Em um outro Relatório de um agente da PIDE, datado de 27 de janeiro de 1957, é dado conta que Fernando Vicente trabalhava em Torres Vedras, nas oficinas da empresa de camionagem de João Henriques.
Mas Fernando Vicente não interrompeu a militância comunista e, já muito doente, foi novamente preso em 18 de setembro de 1963, levado para o Aljube e, em 20 de Fevereiro de 1964, transferido para Caxias, de onde foi libertado em 14 de Março.
Quando da segunda prisão, Fernando Vicente foi barbaramente torturado, sujeito à tortura do sono e da estátua durante cerca de onze dias. Quando a mulher, Otília Alice Machado Vicente, a filha, então com nove anos, e um tio, já idoso, o foram visitar ao Aljube, «parecia um bicho todo inchado, lábios mordidos e a sangrar, desfigurado». Finda essa primeira visita, e quando os familiares se preparavam para sair, foram acusadas de ter apanhado um papel deitado pelas grades. Então, a mulher e a filha, em pânico, foram fechadas numa cela e revistadas de forma humilhante por uma agente de «saia travada, sapatos pretos de salto alto e cabelo ao alto, preto». O tio de Fernando Vicente também foi, temporariamente, encerrado numa cela e quando saiu «parecia um mendigo», com o «fato e casaco castanho completamente roto de cima abaixo!».

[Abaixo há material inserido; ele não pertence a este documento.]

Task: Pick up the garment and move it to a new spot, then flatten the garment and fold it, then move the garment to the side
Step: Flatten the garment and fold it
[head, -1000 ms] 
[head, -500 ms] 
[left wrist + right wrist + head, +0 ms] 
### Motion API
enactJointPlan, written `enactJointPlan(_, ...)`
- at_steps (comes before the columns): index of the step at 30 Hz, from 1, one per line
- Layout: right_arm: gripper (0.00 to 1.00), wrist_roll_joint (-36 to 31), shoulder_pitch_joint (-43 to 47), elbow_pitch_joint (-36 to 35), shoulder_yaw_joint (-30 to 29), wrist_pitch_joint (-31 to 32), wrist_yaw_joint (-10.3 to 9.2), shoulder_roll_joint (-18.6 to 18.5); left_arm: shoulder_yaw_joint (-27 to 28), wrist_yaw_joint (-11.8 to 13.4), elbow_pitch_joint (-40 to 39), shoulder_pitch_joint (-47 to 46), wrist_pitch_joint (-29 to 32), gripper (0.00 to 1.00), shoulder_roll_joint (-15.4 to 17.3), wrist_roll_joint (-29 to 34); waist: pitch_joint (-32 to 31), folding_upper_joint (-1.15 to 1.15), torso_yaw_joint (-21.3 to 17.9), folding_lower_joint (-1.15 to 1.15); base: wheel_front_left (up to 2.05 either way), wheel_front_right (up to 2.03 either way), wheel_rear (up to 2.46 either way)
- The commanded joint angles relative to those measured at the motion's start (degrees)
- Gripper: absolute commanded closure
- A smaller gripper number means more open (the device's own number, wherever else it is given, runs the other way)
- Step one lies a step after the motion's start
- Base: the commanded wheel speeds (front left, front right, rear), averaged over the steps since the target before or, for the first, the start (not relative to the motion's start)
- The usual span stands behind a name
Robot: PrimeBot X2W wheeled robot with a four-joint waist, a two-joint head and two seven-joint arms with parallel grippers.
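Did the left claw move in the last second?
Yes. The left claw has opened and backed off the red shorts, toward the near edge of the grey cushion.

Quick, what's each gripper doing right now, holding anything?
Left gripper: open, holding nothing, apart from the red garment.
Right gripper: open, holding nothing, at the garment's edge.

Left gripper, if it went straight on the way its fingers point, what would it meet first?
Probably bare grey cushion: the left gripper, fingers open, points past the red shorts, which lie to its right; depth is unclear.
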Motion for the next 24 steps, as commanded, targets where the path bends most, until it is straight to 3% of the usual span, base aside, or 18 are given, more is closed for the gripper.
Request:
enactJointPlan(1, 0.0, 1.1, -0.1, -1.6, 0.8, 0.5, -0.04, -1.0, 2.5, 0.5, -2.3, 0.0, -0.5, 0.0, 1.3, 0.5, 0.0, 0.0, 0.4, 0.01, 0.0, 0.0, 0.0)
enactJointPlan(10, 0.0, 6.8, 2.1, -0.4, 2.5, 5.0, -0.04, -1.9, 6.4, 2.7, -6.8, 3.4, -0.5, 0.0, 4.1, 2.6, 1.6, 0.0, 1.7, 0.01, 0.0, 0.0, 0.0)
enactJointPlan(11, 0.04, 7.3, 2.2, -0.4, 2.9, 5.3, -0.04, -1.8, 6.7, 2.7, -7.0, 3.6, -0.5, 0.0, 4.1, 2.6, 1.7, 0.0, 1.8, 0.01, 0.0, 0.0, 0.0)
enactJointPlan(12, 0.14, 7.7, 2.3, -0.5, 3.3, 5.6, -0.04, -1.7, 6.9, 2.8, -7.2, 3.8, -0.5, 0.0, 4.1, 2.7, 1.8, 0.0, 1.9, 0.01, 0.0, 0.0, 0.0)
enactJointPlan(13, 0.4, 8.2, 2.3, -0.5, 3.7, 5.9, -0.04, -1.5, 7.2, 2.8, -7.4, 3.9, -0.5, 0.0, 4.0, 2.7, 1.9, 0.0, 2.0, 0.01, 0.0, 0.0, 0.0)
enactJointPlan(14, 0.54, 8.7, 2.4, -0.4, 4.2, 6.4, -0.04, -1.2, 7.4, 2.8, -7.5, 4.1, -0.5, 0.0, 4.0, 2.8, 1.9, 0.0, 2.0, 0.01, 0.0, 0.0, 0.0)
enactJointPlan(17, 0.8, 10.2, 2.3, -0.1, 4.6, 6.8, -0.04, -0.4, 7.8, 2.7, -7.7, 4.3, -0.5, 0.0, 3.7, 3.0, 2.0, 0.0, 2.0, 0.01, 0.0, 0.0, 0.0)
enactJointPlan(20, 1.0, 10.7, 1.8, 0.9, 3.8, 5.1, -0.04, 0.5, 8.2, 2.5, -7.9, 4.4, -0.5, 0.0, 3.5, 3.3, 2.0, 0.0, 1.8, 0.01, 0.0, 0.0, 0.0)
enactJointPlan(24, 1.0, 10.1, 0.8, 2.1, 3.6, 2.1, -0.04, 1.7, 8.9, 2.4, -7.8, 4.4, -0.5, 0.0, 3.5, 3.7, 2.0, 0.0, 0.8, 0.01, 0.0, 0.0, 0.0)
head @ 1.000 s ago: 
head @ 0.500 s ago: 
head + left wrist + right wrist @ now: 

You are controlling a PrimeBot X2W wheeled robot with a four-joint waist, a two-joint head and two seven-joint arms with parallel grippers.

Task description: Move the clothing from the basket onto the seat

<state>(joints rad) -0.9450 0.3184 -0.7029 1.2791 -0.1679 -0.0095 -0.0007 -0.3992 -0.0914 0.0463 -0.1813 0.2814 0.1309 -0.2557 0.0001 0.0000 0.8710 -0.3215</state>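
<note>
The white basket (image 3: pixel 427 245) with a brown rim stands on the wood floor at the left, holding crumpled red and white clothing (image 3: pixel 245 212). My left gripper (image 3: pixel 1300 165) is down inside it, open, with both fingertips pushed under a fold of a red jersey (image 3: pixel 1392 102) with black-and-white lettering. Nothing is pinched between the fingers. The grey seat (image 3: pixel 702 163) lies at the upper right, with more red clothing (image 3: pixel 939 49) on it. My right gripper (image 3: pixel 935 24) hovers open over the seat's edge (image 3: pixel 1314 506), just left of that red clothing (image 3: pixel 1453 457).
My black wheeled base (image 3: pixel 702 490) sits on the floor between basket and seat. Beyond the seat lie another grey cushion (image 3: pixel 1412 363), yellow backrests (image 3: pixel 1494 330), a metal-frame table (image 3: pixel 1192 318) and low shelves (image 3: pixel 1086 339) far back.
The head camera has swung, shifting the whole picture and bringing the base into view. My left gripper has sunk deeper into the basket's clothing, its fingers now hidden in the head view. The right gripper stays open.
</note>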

Fernando Vicente faleceu em 22 de janeiro de 1965, quando ainda não tinha completado os 51 anos e dois dias depois de a mulher festejar o aniversário, tendo o funeral tido lugar no dia 24, no Cemitério de S. João, em Torres Vedras.
Segundo a filha de Fernando Vicente, num ato de enorme generosidade e solidariedade, o pai de Guilherme da Costa Carvalho «durante anos dava uma mesada à minha Mãe para ajuda do sustento familiar».
Um ano após a sua morte, realizou-se uma romagem ao cemitério, a qual foi «interrompido pela polícia de choque com cães-polícias que irromperam no local empurrando dezenas de pessoas e pisando sepulturas sem qualquer respeito», segundo recorda Manuel Fernandes (URAP). Muitas outras evocações se seguiram, antes e depois de Abril de 1974.